- [Exercise data]:

──────

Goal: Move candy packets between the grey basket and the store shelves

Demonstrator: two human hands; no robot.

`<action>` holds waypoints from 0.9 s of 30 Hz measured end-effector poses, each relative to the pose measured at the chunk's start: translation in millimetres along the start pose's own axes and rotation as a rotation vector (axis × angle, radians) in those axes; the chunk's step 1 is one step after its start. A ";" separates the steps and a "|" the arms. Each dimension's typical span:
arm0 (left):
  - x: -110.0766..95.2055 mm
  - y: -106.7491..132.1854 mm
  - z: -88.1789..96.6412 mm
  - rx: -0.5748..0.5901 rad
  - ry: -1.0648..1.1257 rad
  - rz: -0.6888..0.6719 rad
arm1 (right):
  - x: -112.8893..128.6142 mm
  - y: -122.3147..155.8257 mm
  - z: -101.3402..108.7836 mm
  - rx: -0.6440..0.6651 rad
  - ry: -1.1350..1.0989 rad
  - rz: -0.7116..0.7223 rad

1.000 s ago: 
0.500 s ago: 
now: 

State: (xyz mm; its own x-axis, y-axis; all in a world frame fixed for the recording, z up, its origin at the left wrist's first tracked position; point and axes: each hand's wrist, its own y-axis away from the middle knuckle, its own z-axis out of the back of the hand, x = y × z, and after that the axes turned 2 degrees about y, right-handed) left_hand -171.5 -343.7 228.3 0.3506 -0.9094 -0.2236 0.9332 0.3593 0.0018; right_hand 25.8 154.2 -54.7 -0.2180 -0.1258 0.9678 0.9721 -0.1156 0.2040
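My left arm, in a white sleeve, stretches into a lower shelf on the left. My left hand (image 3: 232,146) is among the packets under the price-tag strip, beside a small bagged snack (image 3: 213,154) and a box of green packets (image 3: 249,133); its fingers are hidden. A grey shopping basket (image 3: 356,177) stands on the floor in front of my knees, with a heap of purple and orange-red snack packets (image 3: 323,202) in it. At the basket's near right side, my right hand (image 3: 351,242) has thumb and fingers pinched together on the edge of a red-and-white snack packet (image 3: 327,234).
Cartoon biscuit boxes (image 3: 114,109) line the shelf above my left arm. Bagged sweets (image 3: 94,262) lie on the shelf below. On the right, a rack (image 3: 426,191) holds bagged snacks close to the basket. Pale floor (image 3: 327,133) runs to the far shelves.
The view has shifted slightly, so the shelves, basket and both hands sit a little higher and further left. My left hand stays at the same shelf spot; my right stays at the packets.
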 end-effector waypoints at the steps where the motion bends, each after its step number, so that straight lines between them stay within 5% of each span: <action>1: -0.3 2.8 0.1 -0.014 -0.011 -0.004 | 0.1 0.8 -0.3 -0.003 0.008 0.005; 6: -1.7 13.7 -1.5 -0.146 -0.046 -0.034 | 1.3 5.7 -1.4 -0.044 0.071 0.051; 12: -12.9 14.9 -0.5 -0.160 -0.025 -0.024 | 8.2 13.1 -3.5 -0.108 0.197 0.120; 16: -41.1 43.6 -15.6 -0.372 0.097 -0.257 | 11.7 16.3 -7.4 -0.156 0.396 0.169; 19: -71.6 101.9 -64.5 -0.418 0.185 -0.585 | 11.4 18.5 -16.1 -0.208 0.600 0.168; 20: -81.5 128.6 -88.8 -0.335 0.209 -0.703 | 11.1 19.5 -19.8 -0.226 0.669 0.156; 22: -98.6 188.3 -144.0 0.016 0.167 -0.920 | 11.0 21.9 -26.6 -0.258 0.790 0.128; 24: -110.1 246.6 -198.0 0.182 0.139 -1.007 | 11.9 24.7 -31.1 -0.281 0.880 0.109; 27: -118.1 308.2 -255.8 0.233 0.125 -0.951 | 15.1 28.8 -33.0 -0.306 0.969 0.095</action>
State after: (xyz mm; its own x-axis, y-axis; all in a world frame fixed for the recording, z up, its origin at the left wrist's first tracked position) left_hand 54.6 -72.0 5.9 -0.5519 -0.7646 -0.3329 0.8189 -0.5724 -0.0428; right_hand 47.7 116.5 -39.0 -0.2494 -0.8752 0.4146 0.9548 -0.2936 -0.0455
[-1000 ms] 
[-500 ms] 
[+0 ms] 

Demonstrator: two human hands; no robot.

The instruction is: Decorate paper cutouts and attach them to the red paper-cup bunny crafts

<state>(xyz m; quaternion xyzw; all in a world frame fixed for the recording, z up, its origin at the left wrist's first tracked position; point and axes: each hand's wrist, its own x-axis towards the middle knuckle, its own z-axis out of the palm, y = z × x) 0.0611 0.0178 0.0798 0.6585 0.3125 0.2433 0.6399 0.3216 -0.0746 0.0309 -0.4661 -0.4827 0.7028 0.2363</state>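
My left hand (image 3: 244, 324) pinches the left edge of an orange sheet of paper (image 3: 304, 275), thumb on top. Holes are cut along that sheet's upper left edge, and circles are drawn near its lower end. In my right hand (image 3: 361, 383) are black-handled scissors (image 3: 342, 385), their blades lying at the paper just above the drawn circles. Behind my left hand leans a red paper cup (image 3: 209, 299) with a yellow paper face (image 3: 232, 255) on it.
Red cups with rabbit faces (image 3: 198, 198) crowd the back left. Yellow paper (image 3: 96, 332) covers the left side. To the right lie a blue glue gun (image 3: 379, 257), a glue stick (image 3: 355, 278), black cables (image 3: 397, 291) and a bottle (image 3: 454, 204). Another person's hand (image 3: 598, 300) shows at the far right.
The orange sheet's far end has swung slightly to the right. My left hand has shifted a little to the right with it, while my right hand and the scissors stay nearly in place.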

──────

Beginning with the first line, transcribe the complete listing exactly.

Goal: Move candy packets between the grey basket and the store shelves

Demonstrator: two human hands; no robot.

`<action>` holds waypoints from 0.9 s of 30 Hz measured end-effector poses, each relative to the pose measured at the chunk's start: translation in millimetres along the start pose's own axes and rotation as a rotation vector (axis × angle, radians) in those axes; the chunk's step 1 is one step after its start. A ";" separates the steps and a "|" the arms. Each dimension's typical span:
arm0 (left):
  - x: -110.0766..95.2055 mm
  - y: -106.7491..132.1854 mm
  - z: -88.1789..96.6412 mm
  - rx: -0.5748..0.5901 rad
  - ry: -1.0648..1.1257 rad
  - rz: -0.6888..0.6719 rad
arm1 (right):
  - x: -112.8893..128.6142 mm
  - y: -122.3147..155.8257 mm
  - z: -101.3402..108.7836 mm
  - rx: -0.6440..0.6651 rad
  - ry: -1.1350..1.0989 rad
  - rz: -0.7116..0.7223 rad

1.000 s ago: 
0.500 s ago: 
now: 

State: (xyz mm; its own x-axis, y-axis; all in a world frame fixed for the recording, z up, its origin at the left wrist's first tracked position; point and axes: each hand's wrist, its own y-axis away from the middle knuckle, its own z-axis out of the back of the hand, x = y × z, and after that the axes turned 2 degrees about y, right-handed) left_hand -171.5 -343.7 228.3 0.3506 -0.9094 -0.2236 0.9332 0.3593 0.0018; right_hand 25.8 154.2 -54.7 -0.2180 -0.1258 0.9678 0.9721 -0.1156 0.2040
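My left arm, in a white sleeve, stretches into a lower shelf on the left. My left hand (image 3: 232,146) is among the packets under the price-tag strip, beside a small bagged snack (image 3: 213,154) and a box of green packets (image 3: 249,133); its fingers are hidden. A grey shopping basket (image 3: 356,177) stands on the floor in front of my knees, with a heap of purple and orange-red snack packets (image 3: 323,202) in it. At the basket's near right side, my right hand (image 3: 351,242) has thumb and fingers pinched together on the edge of a red-and-white snack packet (image 3: 327,234).
Cartoon biscuit boxes (image 3: 114,109) line the shelf above my left arm. Bagged sweets (image 3: 94,262) lie on the shelf below. On the right, a rack (image 3: 426,191) holds bagged snacks close to the basket. Pale floor (image 3: 327,133) runs to the far shelves.
The view has shifted slightly, so the shelves, basket and both hands sit a little higher and further left. My left hand stays at the same shelf spot; my right stays at the packets.
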 end-effector waypoints at the steps where the motion bends, each after its step number, so that straight lines between them stay within 5% of each span: <action>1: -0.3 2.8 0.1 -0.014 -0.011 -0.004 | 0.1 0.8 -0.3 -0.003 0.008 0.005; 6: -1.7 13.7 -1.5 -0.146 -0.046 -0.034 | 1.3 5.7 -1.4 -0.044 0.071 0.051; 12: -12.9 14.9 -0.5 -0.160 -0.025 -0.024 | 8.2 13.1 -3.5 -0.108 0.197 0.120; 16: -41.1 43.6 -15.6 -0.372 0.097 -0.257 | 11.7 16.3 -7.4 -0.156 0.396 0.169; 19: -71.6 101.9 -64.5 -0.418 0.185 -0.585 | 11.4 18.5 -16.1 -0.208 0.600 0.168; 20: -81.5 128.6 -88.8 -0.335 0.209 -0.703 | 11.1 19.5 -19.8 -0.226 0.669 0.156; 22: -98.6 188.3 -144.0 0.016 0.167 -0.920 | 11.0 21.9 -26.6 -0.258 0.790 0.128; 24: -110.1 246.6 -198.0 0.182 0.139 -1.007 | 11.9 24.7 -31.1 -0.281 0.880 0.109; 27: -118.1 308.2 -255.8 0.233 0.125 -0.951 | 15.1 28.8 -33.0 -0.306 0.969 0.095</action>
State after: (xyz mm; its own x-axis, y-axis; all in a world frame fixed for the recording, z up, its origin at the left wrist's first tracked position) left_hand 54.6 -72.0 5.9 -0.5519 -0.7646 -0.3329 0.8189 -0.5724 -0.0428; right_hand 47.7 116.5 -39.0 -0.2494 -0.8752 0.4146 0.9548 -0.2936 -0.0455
[-1000 ms] 
[-500 ms] 
[+0 ms] 

Demonstrator: two human hands; no robot.

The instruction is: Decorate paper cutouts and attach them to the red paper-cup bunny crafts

<state>(xyz m; quaternion xyzw; all in a world frame fixed for the recording, z up, its origin at the left wrist's first tracked position; point and axes: each hand's wrist, its own x-axis towards the middle knuckle, its own z-axis out of the palm, y = z × x) 0.0611 0.0178 0.0798 0.6585 0.3125 0.2433 0.6399 0.3216 -0.0746 0.0309 -0.4661 -0.4827 0.7028 0.2363</state>
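My left hand (image 3: 244, 324) pinches the left edge of an orange sheet of paper (image 3: 304, 275), thumb on top. Holes are cut along that sheet's upper left edge, and circles are drawn near its lower end. In my right hand (image 3: 361, 383) are black-handled scissors (image 3: 342, 385), their blades lying at the paper just above the drawn circles. Behind my left hand leans a red paper cup (image 3: 209, 299) with a yellow paper face (image 3: 232, 255) on it.
Red cups with rabbit faces (image 3: 198, 198) crowd the back left. Yellow paper (image 3: 96, 332) covers the left side. To the right lie a blue glue gun (image 3: 379, 257), a glue stick (image 3: 355, 278), black cables (image 3: 397, 291) and a bottle (image 3: 454, 204). Another person's hand (image 3: 598, 300) shows at the far right.
The orange sheet's far end has swung slightly to the right. My left hand has shifted a little to the right with it, while my right hand and the scissors stay nearly in place.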

The answer contains nothing further.